The philosophy of the forked IDE, shared by both Cursor and Windsurf, is based on the premise that deeper AI integration is only possible by controlling the entire editor environment. This approach allows for a potentially more seamless and «magical» user experience than can be achieved through the extension APIs of a standard IDE. However, this strategy carries significant inherent risks. First, there is the risk of falling behind the main VS Code development branch, losing access to the latest performance, security and feature enhancements of the base editor. Second, these forks introduce their own unique and frustrating set of bugs, such as problems with linters in Windsurf or incompatibilities with advanced workflows such as development containers in Cursor. Finally, there is the risk of incompatibility with VS Code's vast ecosystem of extensions.

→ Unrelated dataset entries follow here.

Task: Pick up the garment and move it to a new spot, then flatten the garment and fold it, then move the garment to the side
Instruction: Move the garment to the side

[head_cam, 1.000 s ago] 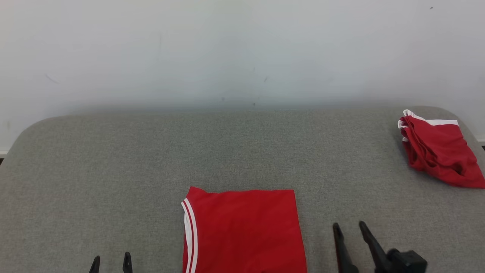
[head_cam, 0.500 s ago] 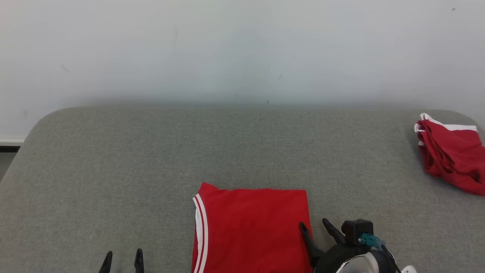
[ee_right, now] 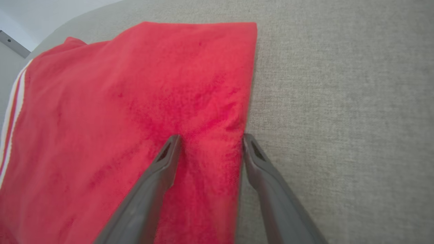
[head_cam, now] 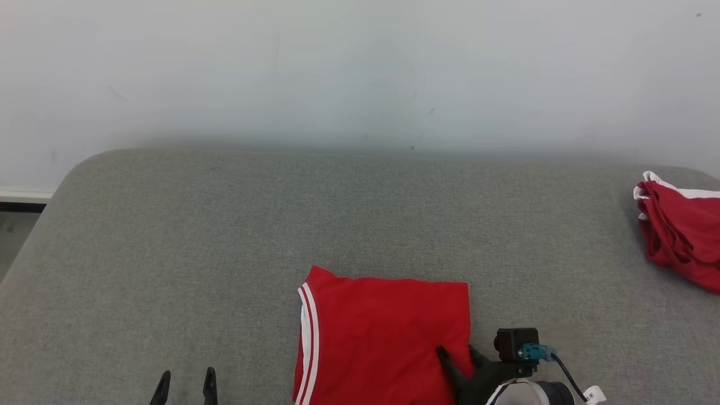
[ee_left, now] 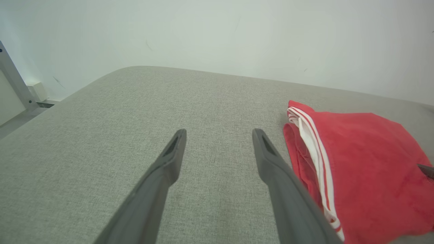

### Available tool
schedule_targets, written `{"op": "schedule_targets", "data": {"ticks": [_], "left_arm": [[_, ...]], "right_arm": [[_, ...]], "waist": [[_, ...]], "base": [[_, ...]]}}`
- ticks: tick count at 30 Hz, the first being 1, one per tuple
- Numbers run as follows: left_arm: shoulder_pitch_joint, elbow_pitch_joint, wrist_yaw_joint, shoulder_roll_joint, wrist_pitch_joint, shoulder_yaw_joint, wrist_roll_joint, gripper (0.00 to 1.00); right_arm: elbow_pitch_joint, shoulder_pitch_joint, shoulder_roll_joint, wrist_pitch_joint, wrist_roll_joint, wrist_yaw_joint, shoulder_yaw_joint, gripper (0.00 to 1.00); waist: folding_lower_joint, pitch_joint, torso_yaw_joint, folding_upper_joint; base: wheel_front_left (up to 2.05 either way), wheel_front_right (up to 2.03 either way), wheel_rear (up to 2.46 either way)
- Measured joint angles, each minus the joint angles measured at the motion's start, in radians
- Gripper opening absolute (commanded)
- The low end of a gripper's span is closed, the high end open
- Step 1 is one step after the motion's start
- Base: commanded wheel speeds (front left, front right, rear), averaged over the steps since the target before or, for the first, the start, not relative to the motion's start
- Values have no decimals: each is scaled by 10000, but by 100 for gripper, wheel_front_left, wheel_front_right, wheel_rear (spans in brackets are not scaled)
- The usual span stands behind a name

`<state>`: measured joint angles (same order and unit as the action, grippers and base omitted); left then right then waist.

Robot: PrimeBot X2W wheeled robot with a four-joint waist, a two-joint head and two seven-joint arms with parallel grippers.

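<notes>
My right fingers point(ee_right: 210, 139) straddle the right edge of the folded red garment point(head_cam: 382, 332), spread wide, gripping nothing; my left fingers point(ee_left: 218, 135) hover open, empty, above the table point(head_cam: 225, 225).

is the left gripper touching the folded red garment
No, in the head view the left gripper is over the bare grey surface, clearly apart from the folded red garment.

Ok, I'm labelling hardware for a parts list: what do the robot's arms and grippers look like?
Both the left gripper and right gripper have two long, dark grey, tapering fingers with a slot near the tip. The right wrist carries a black boxy module, a teal connector, a black cable and a white tag.
</notes>
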<state>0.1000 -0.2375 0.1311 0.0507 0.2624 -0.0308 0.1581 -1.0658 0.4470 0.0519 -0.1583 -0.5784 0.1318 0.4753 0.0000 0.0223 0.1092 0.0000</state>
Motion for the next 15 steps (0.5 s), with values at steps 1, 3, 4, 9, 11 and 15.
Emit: {"op": "schedule_targets", "data": {"ticks": [1,3,4,9,11,15], "left_arm": [[-21,-4,0,0,0,8,0,100],[-51,-6,0,0,0,13,0,100],[-51,-6,0,0,0,8,0,100],[-38,21,0,2,0,-117,52,100],[-35,44,-12,2,2,-134,128,100],[-55,105,-75,0,0,-167,234,100]], "right_arm": [[2,20,10,31,-176,-2,188,0],[-56,49,2,-75,-424,0,470,0],[-138,77,-6,-134,-500,0,568,0],[-688,726,46,-619,-539,0,907,0],[-744,1110,259,-711,-462,0,1064,0],[-702,1809,899,-711,-267,0,1534,0]], "waist": [[0,-4,24,0],[0,-14,65,0],[0,-19,74,0],[0,-58,-89,0],[0,-81,-196,0],[0,-175,-453,0]], "base": [[0,0,0],[0,0,0],[0,0,0],[0,0,0],[0,0,0],[0,0,0]]}}
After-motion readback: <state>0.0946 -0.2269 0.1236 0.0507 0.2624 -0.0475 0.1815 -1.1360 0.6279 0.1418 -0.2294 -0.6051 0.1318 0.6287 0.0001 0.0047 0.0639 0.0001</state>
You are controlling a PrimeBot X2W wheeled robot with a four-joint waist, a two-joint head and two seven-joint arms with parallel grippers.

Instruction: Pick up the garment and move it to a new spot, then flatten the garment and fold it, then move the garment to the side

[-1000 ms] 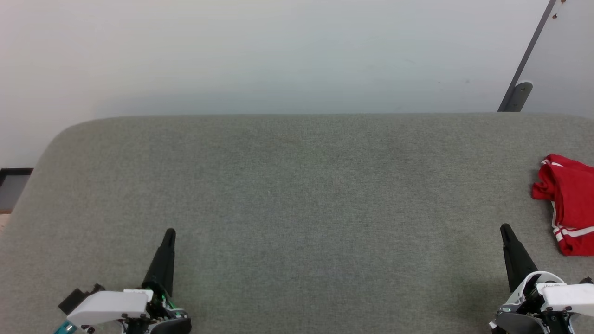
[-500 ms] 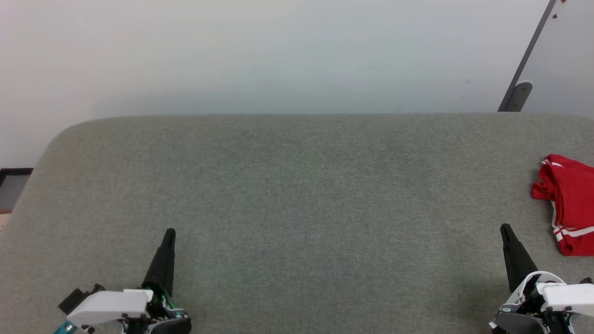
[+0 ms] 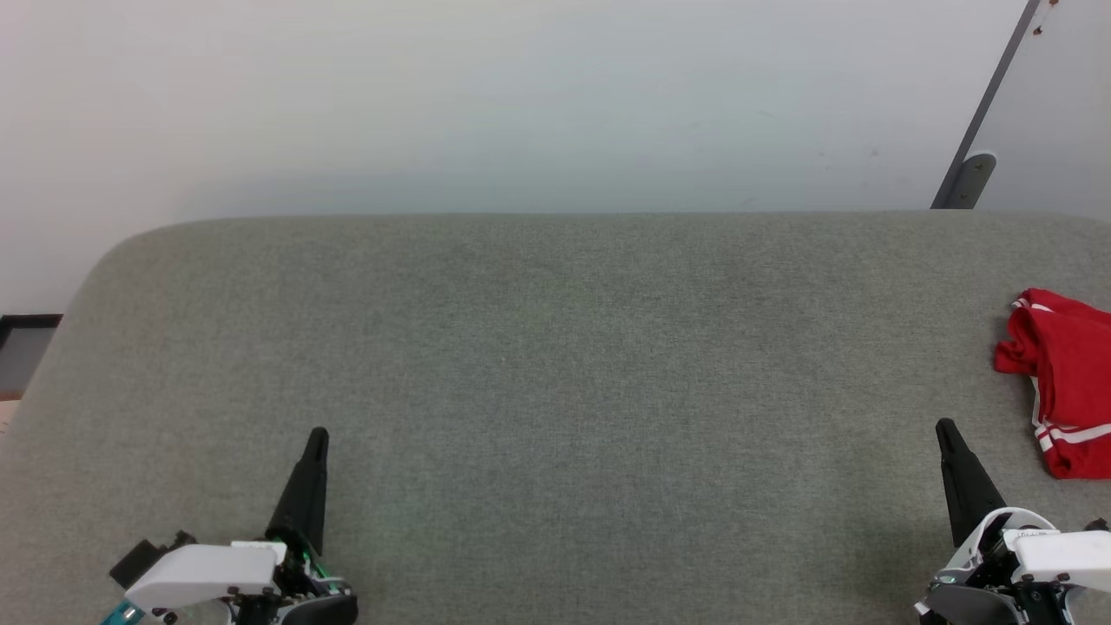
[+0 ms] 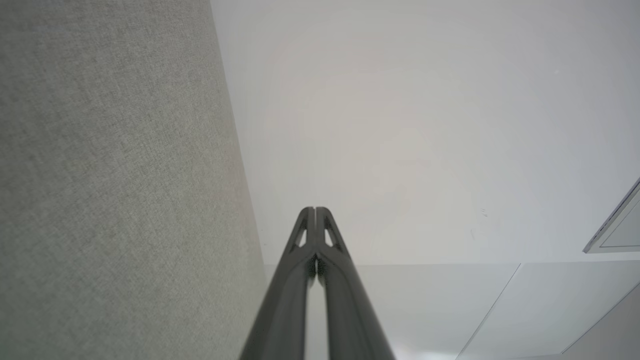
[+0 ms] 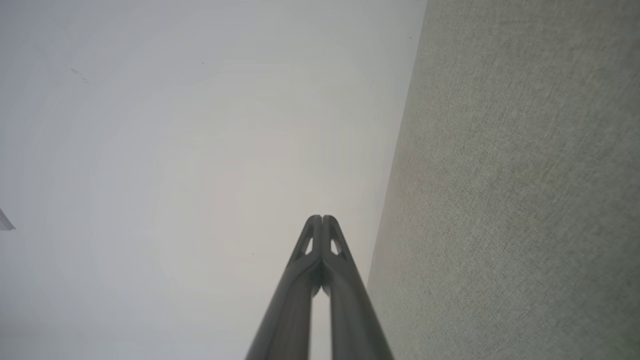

The decision to adopt a forked IDE is therefore not simply the choice of an AI wizard, but a commitment to a non-standard development platform, with long-term implications for stability, maintenance and possible dependency on a single vendor.

3.2 Strategic Analysis: Cursor and Supermaven Merger

The most critical and forward-looking development in this space is the acquisition of Supermaven by Anysphere, Cursor's parent company, at the end of 2024. This is no minor acquisition; it represents a strategic move to address Cursor's fundamental weaknesses and consolidate its market position.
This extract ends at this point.